Perillyl alcohol
| (R)-(+)-Perillyl alcohol | (S)-(-)-Perillyl alcohol |
- Names: IUPAC name (4-Isopropenyl-1-cyclohexen-1-yl)methanol

Identifiers
- CAS Number: 536-59-4;
- 3D model (JSmol): Interactive image;
- ChemSpider: 10362;
- ECHA InfoCard: 100.007.856
- PubChem CID: 10819;
- UNII: 319R5C7293;
- CompTox Dashboard (EPA): DTXSID4052180 ;

Properties
- Chemical formula: C_{10}H_{16}O
- Molar mass: 152.237 g·mol^{−1}

= Perillyl alcohol =

Perillyl alcohol and its precursor limonene are naturally occurring monocyclic terpenes derived from the mevalonate pathway in plants. Perillyl alcohol can be found in the essential oils of various plants, such as lavender, lemongrass, sage, and peppermint. It has a number of manufacturing, household, and medical applications. For example, perillyl alcohol may be used as an ingredient in cleaning products and cosmetics.

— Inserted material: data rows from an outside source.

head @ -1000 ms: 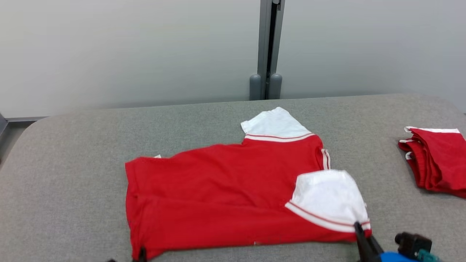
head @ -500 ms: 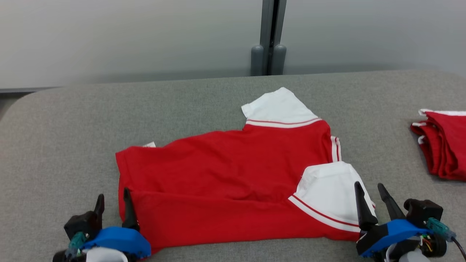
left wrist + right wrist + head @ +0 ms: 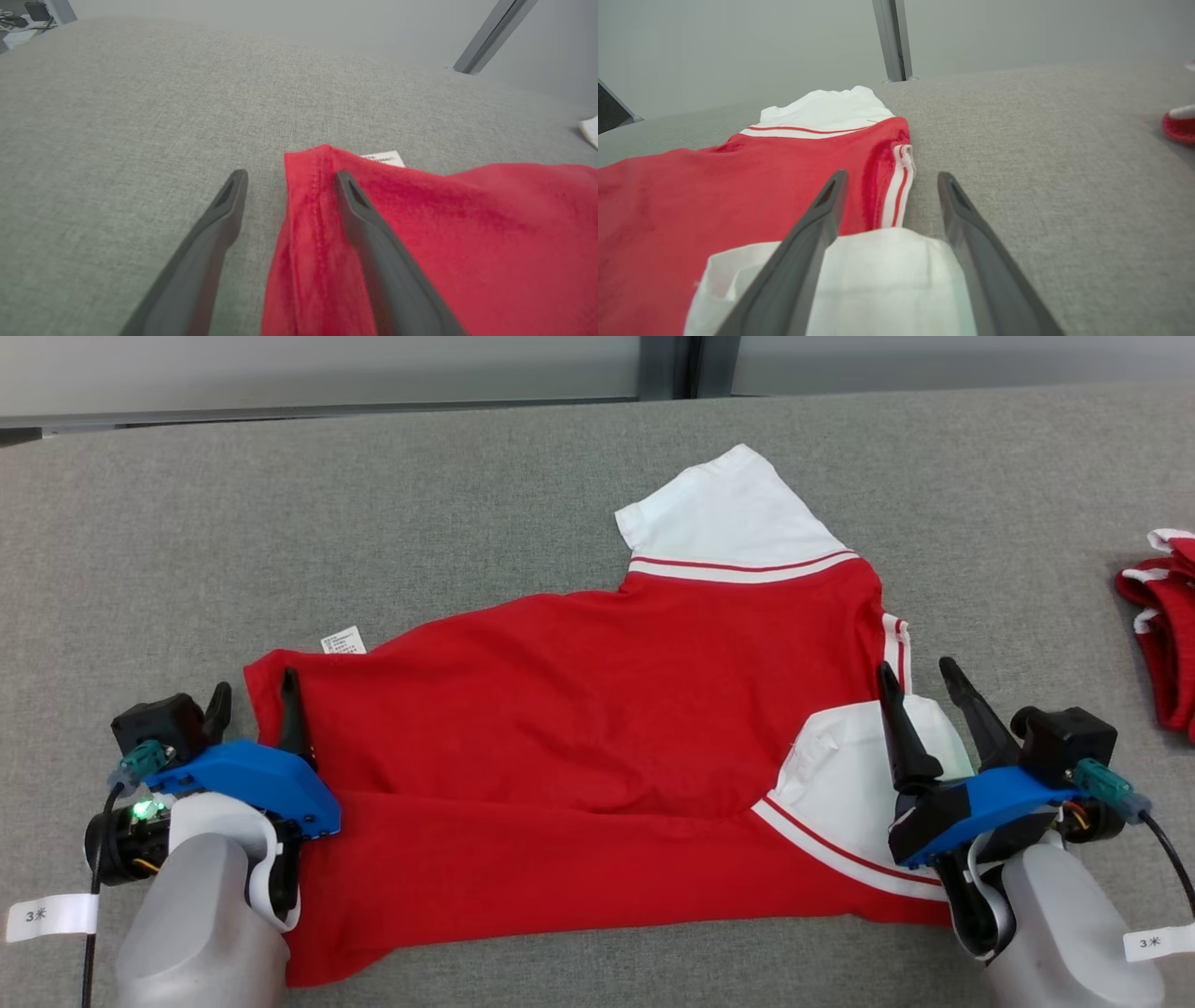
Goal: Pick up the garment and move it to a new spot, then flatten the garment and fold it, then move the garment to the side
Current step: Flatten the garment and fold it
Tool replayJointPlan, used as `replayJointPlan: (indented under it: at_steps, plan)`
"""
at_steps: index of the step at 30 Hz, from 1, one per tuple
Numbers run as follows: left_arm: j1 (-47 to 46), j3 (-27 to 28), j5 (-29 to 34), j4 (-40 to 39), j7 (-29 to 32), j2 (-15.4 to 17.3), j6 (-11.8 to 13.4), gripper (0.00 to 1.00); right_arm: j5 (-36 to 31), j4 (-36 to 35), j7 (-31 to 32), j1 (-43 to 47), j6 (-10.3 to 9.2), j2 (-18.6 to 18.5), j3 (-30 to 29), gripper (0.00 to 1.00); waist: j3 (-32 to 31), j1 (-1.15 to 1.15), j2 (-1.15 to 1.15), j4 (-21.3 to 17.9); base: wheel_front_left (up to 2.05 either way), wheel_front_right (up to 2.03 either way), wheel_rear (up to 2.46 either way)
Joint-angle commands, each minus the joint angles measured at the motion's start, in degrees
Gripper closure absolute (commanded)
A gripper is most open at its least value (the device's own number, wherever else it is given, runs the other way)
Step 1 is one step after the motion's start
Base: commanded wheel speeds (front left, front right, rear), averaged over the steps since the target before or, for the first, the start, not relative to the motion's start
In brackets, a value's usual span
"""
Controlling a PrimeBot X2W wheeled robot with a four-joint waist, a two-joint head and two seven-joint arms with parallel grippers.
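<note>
**Red-and-white shirt on the grey table, both grippers spread at its ends**

The grey fabric-covered table (image 3: 523, 476) spans the head view. At its centre lies the red shirt (image 3: 607, 709), spread lengthwise from left to right, with a long crease running across its near part. One white sleeve (image 3: 728, 513), edged with a red and white stripe, points away from the robot on the far side. The other white sleeve (image 3: 831, 775) lies turned in on top of the red body at the near right.

A pile of folded red garments (image 3: 1162, 644) with white trim sits at the table's right edge, well apart from the shirt.

The left gripper (image 3: 254, 683) stands at the shirt's left end. Its jaws are spread wide and pinch nothing. In the left wrist view one finger is over the red hem and the other over bare table, with the corner of the hem between them.

The right gripper (image 3: 917, 665) stands at the shirt's right end, over the turned-in sleeve. Its jaws are likewise spread wide and grip nothing; in the right wrist view the white cloth lies beneath and between them.

A striped neckband (image 3: 893, 649) shows at the shirt's right edge, just beyond the right fingertips. A small white label (image 3: 343, 641) pokes out from the far left edge of the shirt.
</note>
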Motion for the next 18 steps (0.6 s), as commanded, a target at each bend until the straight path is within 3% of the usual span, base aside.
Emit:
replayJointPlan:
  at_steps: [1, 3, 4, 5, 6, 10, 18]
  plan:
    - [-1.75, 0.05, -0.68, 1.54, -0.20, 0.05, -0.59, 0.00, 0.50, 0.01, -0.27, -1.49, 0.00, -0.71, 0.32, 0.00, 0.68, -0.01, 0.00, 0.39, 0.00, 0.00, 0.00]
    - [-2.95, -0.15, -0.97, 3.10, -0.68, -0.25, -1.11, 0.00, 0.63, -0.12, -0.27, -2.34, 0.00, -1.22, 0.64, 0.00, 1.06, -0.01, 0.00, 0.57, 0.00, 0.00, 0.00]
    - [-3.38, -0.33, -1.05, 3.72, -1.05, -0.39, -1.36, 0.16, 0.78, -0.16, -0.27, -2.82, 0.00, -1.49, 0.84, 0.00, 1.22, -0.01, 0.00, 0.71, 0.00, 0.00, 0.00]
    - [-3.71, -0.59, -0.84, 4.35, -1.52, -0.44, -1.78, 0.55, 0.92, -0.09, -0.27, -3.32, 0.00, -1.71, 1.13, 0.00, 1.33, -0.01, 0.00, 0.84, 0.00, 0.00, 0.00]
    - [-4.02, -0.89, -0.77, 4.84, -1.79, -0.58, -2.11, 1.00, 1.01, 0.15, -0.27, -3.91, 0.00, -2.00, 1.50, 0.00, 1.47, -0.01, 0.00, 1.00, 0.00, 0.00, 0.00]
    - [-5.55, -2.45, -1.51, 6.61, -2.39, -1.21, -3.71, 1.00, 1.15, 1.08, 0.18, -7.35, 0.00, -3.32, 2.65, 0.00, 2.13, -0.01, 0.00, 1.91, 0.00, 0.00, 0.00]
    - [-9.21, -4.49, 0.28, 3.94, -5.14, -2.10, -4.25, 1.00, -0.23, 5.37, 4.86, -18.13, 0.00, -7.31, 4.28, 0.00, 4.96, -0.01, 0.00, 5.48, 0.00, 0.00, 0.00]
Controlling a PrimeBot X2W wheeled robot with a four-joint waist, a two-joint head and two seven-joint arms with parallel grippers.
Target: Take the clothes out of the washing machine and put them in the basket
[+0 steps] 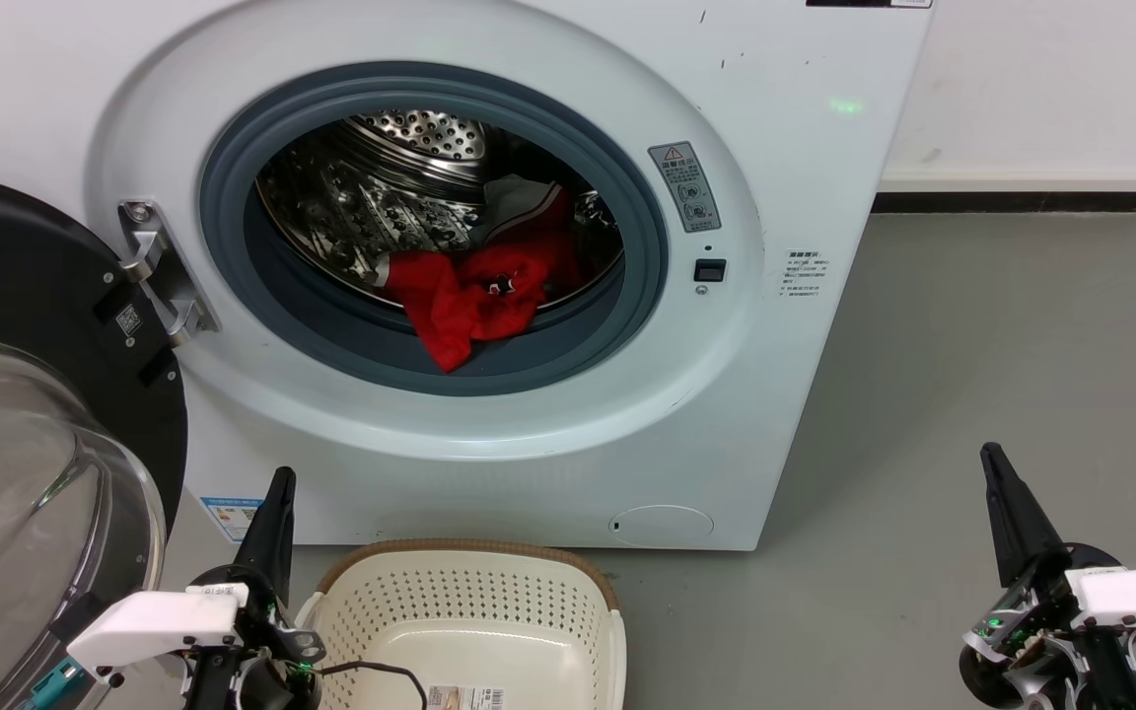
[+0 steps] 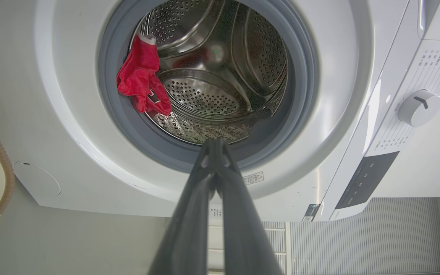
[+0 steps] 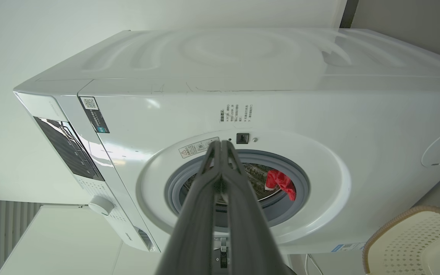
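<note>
From the head view, the large white front-loading washing machine (image 1: 785, 128) has its black-rimmed glass door (image 1: 45, 463) swung wide to the left. The bright red soft fabric clothes (image 1: 474, 291) lie heaped at the front lip of the perforated steel drum (image 1: 381, 187), with one fold drooping over the grey gasket. The small cream perforated plastic basket (image 1: 469, 602) sits on the floor just below the porthole, and nothing red lies in the part that shows. The left gripper (image 1: 279, 488) hangs just beside the basket's left rim, and the right gripper (image 1: 994, 463) is well off to the right over grey floor. Each is a single dark spike, its fingers pressed together on nothing. I judge this to be the opening step, with nothing fetched yet. The next move calls for one arm to part its fingers, reach through the porthole and pinch that drooping fold (the easiest purchase).

The left wrist view has the left gripper (image 2: 214, 143) with tips meeting, aimed at the lower gasket. It adds a look deep into the drum (image 2: 212, 95). Beyond the clothes (image 2: 139, 76) at the rim, I can make out no further garment. A white round dial (image 2: 418, 108) also appears here.

The right wrist view has the right gripper (image 3: 222, 145) likewise closed and empty. It adds the machine's flat top, and the clothes (image 3: 281, 182) shrink to a small red patch, with the basket (image 3: 414, 233) at one corner.
</note>
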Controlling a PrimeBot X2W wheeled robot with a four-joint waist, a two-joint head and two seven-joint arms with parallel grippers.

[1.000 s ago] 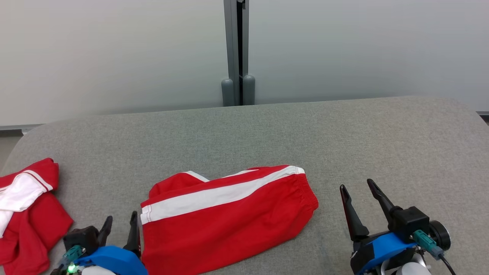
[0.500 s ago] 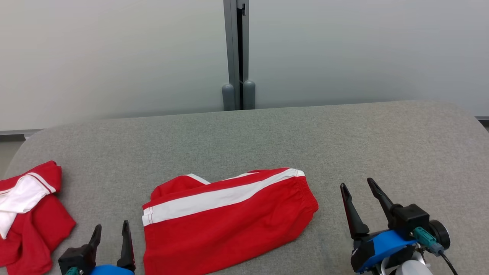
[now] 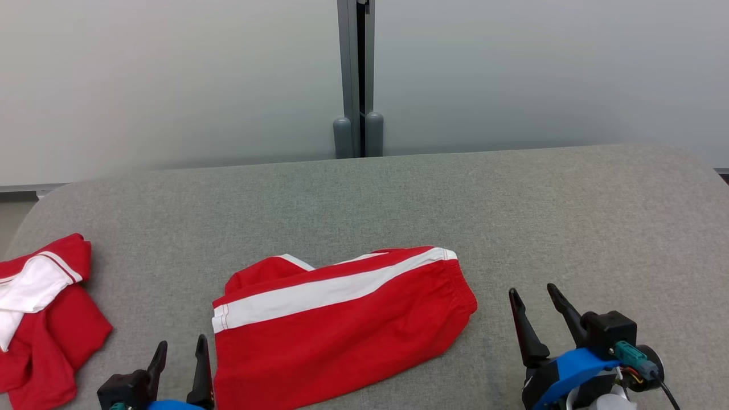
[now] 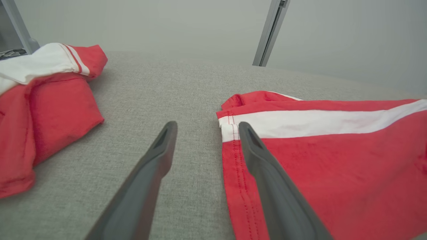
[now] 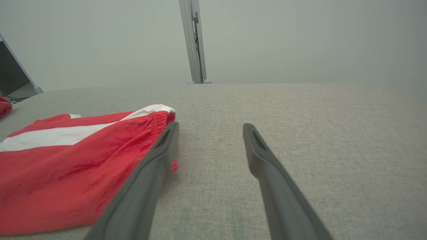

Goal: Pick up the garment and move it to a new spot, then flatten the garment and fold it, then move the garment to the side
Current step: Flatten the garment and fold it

Perillyl alcohol has shown some antitumor activity in laboratory and animal studies.
Perillyl Alcohol decrease production of proangiogenic growth factors VEGF and interleukin-8 (IL-8) in vitro.

Mammals possess enzymes (P450, liver) to convert limonene to perillyl alcohol. Limonene is formed from geranyl pyrophosphate in the mevalonate pathway. Conversion of limonene to perillyl alcohol is done via hydroxylation by enzymes that belong to the superfamily of cytochrome P450 proteins. Perillyl alcohol can be further converted to perillaldehyde (perillyl aldehyde) and perillic acid.

The name comes from the herb perilla.